I tried to bump to chart openldap-stack-ha@4.2.5 (which still uses image pgouin/openldap:2.6.7-fix
by default) without improvements.
Besides, there seem to have polluting traces in the output due to the tcp probes configured in the helm which connects to the ldap daemon without sending payload.
openldap-stack-ha 668515c8.114b1efa 0x7f24a4b456c0 conn=1004 fd=13 ACCEPT from IP=10.42.3.1:33808 (IP=0.0.0.0:1389)
openldap-stack-ha 668515c8.1162d80c 0x7f249ffff6c0 conn=1004 fd=13 closed (connection lost)

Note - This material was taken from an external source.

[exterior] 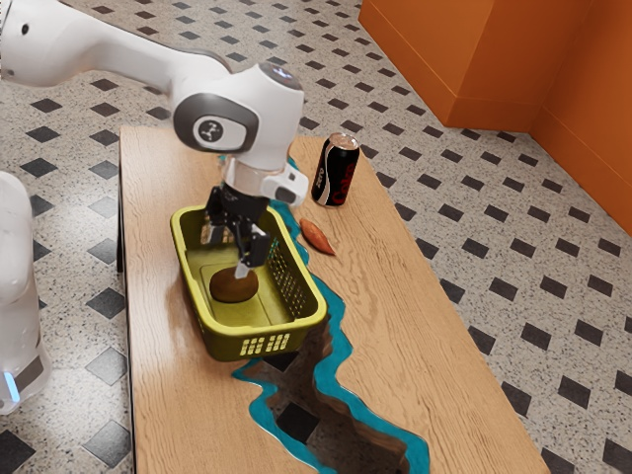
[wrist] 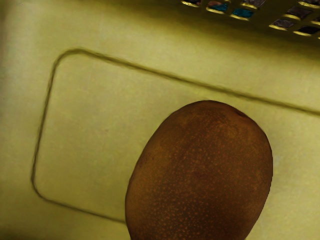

I guess this could be avoided by using a probe command (using ldap client) instead of using a tcp probe at https://github.com/jp-gouin/helm-openldap/blob/17694f492ba7b7e3d1db44ab1dcfc828b516888e/templates/statefulset.yaml#L211-L213 or defining a custom probe command in the value.yaml
Double checking the current ci w.r.t. certs where the ca cert is generated at https://github.com/jp-gouin/helm-openldap/blob/850ca5b6375234663d122a8d53d10a27a5071869/.github/workflows/ci-ha.yml#L18-L20
The difference with my setting is that the custom ca.cert is distinct from the server certificate, however the following commands properly validate tls certs. I also mounted the ca.cert into /etc/ssl/certs/ using a custom volume
openssl s_client -connect openldap-stack-ha-2.openldap-stack-ha-headless.10-openldap-ha.svc:1636 -CAfile /etc/ssl/certs/ca-certificates.crt
openssl s_client -connect openldap-stack-ha-2.openldap-stack-ha-headless.10-openldap-ha.svc:1636 -CAfile /opt/bitnami/openldap/certs/ca.crt
depth=1 C = USA, O = Cloud Foundry, CN = internalCA
verify return:1
depth=0 CN = ldap-ha.internal.paas
verify return:1
DONE
...X509v3 Subject Alternative Name: DNS:elpaaso-ldap.internal.paas, DNS:ldap-ha.internal.paas, DNS:openldap-stack-ha.10-openldap-ha.svc, DNS:openldap-stack-ha.10-openldap-ha, DNS:openldap-stack-ha-0.openldap-stack-ha-headless.10-openldap-ha.svc.cluster.local, DNS:openldap-stack-ha-1.openldap-stack-ha-headless.10-openldap-ha.svc.cluster.local,DNS:openldap-stack-ha-2.openldap-stack-ha-headless.10-openldap-ha.svc.cluster.local
Which is in sync with the olcSyncrepl FQDN used
olcSyncrepl: {0}rid=001 provider=ldap://openldap-stack-ha-0.openldap-stack-ha-headless.10-openldap-ha.svc.cluster.local:1389 binddn="cn=admin,cn=config" bi
@jp-gouin Are you aware of setups where a custom self_signed CA (distinct from the server cert) is used and not such error replication logs are observed ?
Hi @gberche-orange
thanks for the probe hint , I’ll make sure to fix that in the upcoming update.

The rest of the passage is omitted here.